* _About this exercise_:
Search the listing below for "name". Copy each matching line.

* _Data provided_:

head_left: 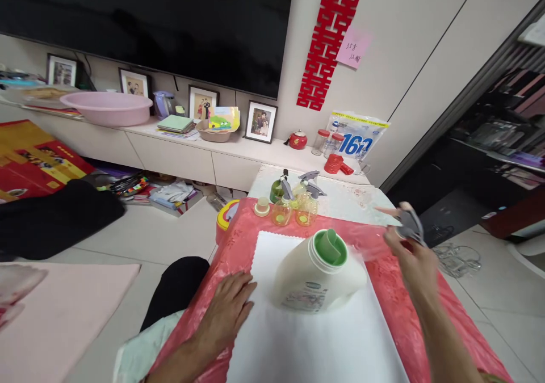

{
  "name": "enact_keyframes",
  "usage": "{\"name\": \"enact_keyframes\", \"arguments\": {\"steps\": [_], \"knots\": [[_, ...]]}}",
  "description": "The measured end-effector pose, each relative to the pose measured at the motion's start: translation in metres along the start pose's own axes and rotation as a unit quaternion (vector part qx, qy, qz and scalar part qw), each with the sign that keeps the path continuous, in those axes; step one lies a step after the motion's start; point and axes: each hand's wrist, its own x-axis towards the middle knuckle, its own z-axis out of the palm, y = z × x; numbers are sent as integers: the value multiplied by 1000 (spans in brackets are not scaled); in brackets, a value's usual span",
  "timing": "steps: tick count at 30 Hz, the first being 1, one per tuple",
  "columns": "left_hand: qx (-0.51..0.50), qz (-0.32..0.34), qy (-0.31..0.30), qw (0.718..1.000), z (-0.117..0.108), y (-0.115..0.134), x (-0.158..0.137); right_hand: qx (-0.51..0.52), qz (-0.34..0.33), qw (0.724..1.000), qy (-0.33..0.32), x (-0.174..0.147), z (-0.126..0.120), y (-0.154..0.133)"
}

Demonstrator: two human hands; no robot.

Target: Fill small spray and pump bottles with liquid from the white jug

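My right hand is raised over the right side of the table, its fingers closed on a grey spray head. Motion blurs the area to its left. A large cream jug with an uncapped green mouth stands upright on a white sheet. Left of the jug, my left hand lies flat with its fingers stretched, across the sheet's edge and the red tablecloth. Behind the jug are small clear spray bottles with grey heads, a green bottle and a cream cap.
A white cabinet beyond the table carries a pink basin, framed photos and jars. A red ribbon roll sits near the table's far end. A yellow-lidded container stands left of the table. Cables lie on the right floor.
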Motion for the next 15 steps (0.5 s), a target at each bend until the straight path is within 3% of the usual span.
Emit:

* _Task output_:
  "name": "enact_keyframes",
  "usage": "{\"name\": \"enact_keyframes\", \"arguments\": {\"steps\": [_], \"knots\": [[_, ...]]}}",

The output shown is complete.